DATA FILE HANDLING - Python Programming Made Easy (2016)

Python Programming Made Easy (2016)

Chapter 11: DATA FILE HANDLING

We have done a lot of programming where we have stored data in lists or dictionaries. The data entered is stored in primary memory which is a temporary memory.

Let’s say for example that we are generating a student’s report card. It would be nice if the data is stored in permanent storage. Files are used to store data permanently. A file is a bunch of bytes stored on some storage device like tape, magnetic disk etc. There are 2 types of files.

Ø Text file is a file that stores information in ASCII characters. In text files, each line of text is terminated with a special character known as EOL (End of Line) character or delimiter character. When this EOL character is read or written, certain internal translations take place.
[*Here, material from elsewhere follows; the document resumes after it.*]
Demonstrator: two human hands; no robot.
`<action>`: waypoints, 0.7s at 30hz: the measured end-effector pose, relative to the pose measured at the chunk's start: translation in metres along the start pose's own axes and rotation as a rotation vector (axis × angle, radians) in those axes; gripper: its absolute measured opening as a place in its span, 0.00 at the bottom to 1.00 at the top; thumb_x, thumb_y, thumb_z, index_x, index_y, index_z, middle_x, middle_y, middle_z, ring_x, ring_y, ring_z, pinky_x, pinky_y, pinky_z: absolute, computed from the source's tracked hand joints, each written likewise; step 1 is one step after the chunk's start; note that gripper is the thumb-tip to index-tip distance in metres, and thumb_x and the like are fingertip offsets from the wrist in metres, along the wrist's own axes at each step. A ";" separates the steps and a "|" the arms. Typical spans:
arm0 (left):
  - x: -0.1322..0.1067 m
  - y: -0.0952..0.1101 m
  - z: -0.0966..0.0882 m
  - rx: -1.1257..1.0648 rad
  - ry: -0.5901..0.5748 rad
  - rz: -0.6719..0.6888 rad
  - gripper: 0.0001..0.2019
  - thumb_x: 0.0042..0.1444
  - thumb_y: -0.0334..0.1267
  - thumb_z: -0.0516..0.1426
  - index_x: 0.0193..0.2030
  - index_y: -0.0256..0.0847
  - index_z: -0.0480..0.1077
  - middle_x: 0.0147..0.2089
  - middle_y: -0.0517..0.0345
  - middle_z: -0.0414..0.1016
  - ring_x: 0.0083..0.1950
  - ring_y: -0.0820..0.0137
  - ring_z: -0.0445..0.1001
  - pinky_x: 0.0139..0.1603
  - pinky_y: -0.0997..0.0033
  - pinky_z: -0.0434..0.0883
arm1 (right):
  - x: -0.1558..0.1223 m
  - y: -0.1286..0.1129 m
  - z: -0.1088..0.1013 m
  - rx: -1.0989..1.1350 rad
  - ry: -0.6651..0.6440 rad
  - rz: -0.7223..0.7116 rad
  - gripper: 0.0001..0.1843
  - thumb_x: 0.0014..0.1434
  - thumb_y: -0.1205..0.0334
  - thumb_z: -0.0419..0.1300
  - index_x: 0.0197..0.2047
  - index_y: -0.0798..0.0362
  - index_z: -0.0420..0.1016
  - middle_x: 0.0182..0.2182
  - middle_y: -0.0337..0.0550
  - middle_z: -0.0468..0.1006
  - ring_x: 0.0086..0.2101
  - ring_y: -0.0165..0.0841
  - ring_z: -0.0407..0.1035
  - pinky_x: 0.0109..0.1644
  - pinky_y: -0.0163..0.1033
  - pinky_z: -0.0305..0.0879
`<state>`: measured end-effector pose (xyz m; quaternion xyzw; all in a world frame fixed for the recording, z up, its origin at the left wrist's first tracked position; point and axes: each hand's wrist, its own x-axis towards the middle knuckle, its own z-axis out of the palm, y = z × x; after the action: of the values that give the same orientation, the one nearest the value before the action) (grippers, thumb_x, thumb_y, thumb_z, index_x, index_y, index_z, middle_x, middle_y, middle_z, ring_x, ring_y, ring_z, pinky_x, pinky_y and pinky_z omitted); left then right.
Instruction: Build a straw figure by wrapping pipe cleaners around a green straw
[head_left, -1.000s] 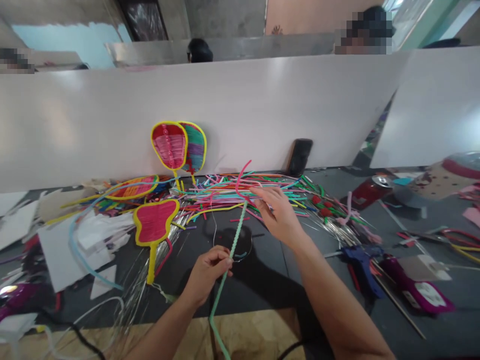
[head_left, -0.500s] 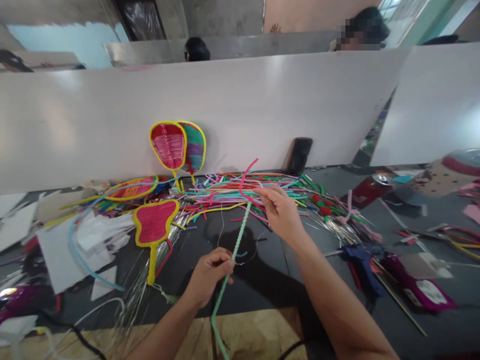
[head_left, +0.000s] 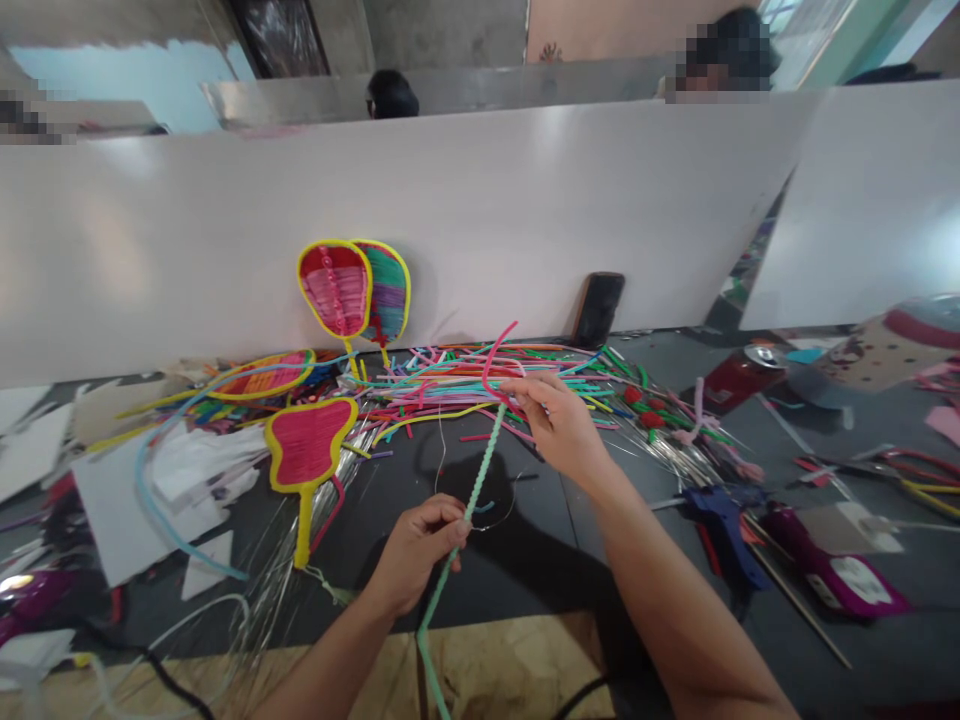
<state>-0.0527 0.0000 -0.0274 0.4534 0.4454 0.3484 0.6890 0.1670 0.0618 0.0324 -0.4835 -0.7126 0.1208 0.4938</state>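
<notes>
My left hand [head_left: 427,548] pinches a pale green pipe cleaner [head_left: 486,462] that is coiled in a tight spiral above my fingers. Below them its green tail bends down past the table's front edge. At the upper end, my right hand [head_left: 551,415] is closed on a pink pipe cleaner [head_left: 490,362], whose free end curves up and away. The pink and green pieces meet by my right fingertips; how they join is hidden. A thin wire [head_left: 441,455] loops near my left fingers. Left of my hands lies a pink paddle-shaped fan [head_left: 306,445] with a yellow rim and handle.
Many coloured pipe cleaners [head_left: 450,378] lie heaped behind my hands. Two fans [head_left: 337,290] and a phone [head_left: 598,308] lean on the white partition [head_left: 480,220]. To the right are a red can [head_left: 742,380], scissors [head_left: 892,470] and a blue glue gun [head_left: 724,530]. People sit beyond the partition.
Little differs. My right hand has shifted very slightly, with the pink piece still in it; my left hand keeps its pinch on the green pipe cleaner.
</notes>
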 end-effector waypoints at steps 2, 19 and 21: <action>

Ø Binary file is a file that contains information in the same format as it is held in memory. In binary files, no delimiters are used for a line and no translations occur here. So, binary files are faster and occupy lesser storage space.

Open Function

It creates a file object which would be utilized to call other support methods associated with it.

file object = open(filename [, access_mode][, buffering])

filename: The file_name argument is a string value that contains the name of the file that you want to access.

access_mode: The access_mode determines the mode in which the file has to be opened ie. read, write append etc. A complete list of possible values is given below in the table. This is optional parameter and the default file access mode is read (r)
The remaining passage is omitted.